Sept ans après l’assassinat de Dieudonné Mundi Muhanzi à Bukavu, sa famille continue de réclamer vérité et justice dans un dossier dont les circonstances restent encore entourées de nombreuses zones d’ombre.
En ce 7 mai 2026, date marquant le septième anniversaire de sa disparition, les proches de cet ancien Chef des Travaux à Université Catholique de Bukavu dénoncent une justice qu’ils jugent silencieuse face à un crime qui continue de bouleverser l’opinion au Sud-Kivu.
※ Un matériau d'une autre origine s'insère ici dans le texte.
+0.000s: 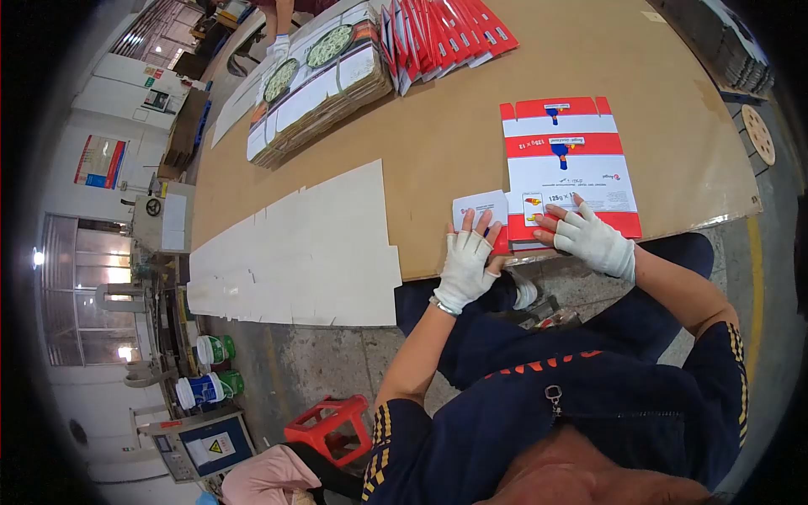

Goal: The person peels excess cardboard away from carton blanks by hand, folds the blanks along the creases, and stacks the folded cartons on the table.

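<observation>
Your left hand [467, 265] covers part of the small white-and-red piece [480, 204], so whether it is separate from the printed carton sheet [568, 172] is hard to make out. Your right hand [587, 238] hides some of the sheet's lower print, and most of the small lettering is too fine to read. Your left fingers are spread wide, palm down, at the small piece; your right fingers are loosely apart on the sheet, gripping nothing that shows. The sheet lies flat at the near edge of the brown-topped table [471, 126], in front of you.

To its left, a large pale sheet [295, 252] reaches the table's edge. Farther off are a strapped stack of cartons [324, 84] and a fanned row of red-and-white packets [446, 38], its far end cut off by the frame. At the top, another person's arm [284, 17] shows only in part.

On the floor to your left stand a red stool [332, 429], lidded buckets [200, 390] and a cabinet with a warning sign [210, 446]. Someone in pink [269, 478] is cut off below. A round-topped stool [757, 135] stands beyond the table's right side.
</observation>
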`<state>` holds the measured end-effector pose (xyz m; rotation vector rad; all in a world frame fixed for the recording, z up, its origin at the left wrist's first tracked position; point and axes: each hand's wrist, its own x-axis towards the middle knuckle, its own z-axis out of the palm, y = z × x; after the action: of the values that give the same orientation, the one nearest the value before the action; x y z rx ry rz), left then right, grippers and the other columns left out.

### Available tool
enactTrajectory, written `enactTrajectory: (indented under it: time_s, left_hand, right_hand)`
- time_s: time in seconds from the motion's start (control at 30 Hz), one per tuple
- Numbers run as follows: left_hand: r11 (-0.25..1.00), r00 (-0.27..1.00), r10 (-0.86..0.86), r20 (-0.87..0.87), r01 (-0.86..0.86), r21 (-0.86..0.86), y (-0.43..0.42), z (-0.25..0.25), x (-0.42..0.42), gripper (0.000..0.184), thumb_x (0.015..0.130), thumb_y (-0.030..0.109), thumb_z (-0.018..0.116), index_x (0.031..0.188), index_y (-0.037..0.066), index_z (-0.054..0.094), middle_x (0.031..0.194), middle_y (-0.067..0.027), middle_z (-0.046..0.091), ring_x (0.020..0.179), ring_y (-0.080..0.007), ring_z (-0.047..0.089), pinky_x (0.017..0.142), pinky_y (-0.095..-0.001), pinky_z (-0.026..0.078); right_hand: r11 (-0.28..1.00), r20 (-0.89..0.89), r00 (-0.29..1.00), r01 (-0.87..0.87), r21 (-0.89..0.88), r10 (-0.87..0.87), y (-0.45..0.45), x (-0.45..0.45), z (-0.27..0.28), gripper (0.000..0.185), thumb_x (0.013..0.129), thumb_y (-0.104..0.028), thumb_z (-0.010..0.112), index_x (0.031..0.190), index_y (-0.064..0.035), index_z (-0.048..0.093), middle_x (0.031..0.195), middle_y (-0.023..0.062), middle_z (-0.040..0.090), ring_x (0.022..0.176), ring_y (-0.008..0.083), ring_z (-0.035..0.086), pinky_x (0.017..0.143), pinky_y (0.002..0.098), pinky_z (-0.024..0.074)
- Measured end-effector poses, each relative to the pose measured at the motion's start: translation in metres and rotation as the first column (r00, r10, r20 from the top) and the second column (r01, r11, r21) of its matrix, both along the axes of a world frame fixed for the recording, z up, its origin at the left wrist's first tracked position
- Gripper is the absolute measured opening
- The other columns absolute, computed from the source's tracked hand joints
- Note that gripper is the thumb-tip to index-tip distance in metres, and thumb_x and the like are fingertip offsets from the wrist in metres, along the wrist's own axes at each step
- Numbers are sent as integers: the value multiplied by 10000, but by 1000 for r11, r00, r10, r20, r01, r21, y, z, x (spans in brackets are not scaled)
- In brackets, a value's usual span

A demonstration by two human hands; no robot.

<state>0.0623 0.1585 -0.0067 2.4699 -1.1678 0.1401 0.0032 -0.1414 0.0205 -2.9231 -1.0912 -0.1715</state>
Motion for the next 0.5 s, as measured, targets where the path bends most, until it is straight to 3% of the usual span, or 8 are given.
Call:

Dans un message émouvant publié à l’occasion de cette commémoration, sa sœur, Honoratte Muhanzi, revient sur les derniers instants précédant la disparition de son frère et sur la douleur persistante de la famille.
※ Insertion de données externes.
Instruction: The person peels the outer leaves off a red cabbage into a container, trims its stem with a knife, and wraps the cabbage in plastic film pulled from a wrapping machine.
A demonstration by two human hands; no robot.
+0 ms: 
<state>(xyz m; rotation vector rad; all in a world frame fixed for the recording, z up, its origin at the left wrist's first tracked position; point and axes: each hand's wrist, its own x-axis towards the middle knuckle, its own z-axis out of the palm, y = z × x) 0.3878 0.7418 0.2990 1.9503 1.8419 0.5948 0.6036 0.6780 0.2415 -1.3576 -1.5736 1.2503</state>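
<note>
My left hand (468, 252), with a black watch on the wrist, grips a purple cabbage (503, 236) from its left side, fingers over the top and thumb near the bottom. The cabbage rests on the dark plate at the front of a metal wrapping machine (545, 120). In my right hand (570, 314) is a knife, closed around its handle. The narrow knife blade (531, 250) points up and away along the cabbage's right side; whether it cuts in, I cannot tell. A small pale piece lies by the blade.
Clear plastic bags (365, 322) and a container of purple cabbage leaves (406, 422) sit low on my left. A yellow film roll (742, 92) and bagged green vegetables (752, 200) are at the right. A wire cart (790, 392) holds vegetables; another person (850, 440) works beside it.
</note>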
« Il y a exactement sept ans, ce scénario cruel commençait : cet appel téléphonique où ta voix résonnait de sourire et d’enthousiasme… avant le silence », écrit-elle.
Elle évoque également les circonstances tragiques ayant entouré cette affaire, notamment les informations liées à un présumé kidnapping et à une rançon que la famille s’apprêtait à verser avant la découverte du corps sans vie de Mundi à l’Hôpital Général de Référence de Bukavu.
« Ce jour-là, notre monde a basculé dans l’injustice la plus profonde », déplore Honoratte Muhanzi, qui affirme continuer à porter la mémoire de son frère « comme un flambeau ».
Assassiné dans la nuit du 7 mai 2019, le corps de Dieudonné Mundi Muhanzi sera retrouvé plusieurs jours plus tard, le 13 mai, à la morgue de l’Hôpital Général de Référence de Bukavu. Depuis, aucune conclusion officielle n’a permis d’établir clairement les responsabilités ou les circonstances exactes de sa mort.
Au fil des années, plusieurs interrogations sont restées sans réponse dans l’opinion publique. Qui a commandité l’assassinat de Mundi ? Pourquoi cet enseignant et père de famille a-t-il été ciblé ? Qui a transporté son corps à l’hôpital ? Pourquoi son identification a-t-elle pris plusieurs jours malgré les alertes sur sa disparition ? Où en sont les enquêtes judiciaires ouvertes après sa mort ?
Dans une tribune publiée cinq ans après le drame, Honoratte Muhanzi dénonçait déjà « l’indifférence et l’injustice » autour de cette affaire, estimant que ce crime n’était pas un cas isolé dans un contexte marqué par l’insécurité et l’impunité.
« Ce qui est arrivé à Mundi, ce crime lâche et crapuleux, n’est pas un fait isolé. Trop de personnes ont partagé le même destin, arrachées à leur famille et privées de la justice qui leur est due », écrivait-elle.
Pour la famille, l’absence d’avancées visibles dans les enquêtes illustre les difficultés du système judiciaire congolais à faire la lumière sur plusieurs assassinats ayant visé des figures sociales, scientifiques ou communautaires dans la province du Sud-Kivu.
Au-delà du cadre familial, cette affaire continue de susciter des réactions au sein d’une partie de la Société Civile et du monde académique de Bukavu, où Dieudonné Mundi Muhanzi était décrit comme un homme engagé dans l’encadrement des jeunes et le soutien communautaire.
Lire aussi : Bukavu : éternel questionnement, 5 ans après l’assassinat de Dieudonné Mundi Muhanzi
« Mon frère Dieudonné Mundi Muhanzi mérite justice. Tout individu mérite justice », insiste encore Honoratte Muhanzi, appelant les autorités à relancer les procédures afin que vérité soit établie.
Sept ans après les faits, le dossier reste donc ouvert dans la mémoire collective à Bukavu, entre douleur familiale, silence judiciaire et appel persistant à la vérité.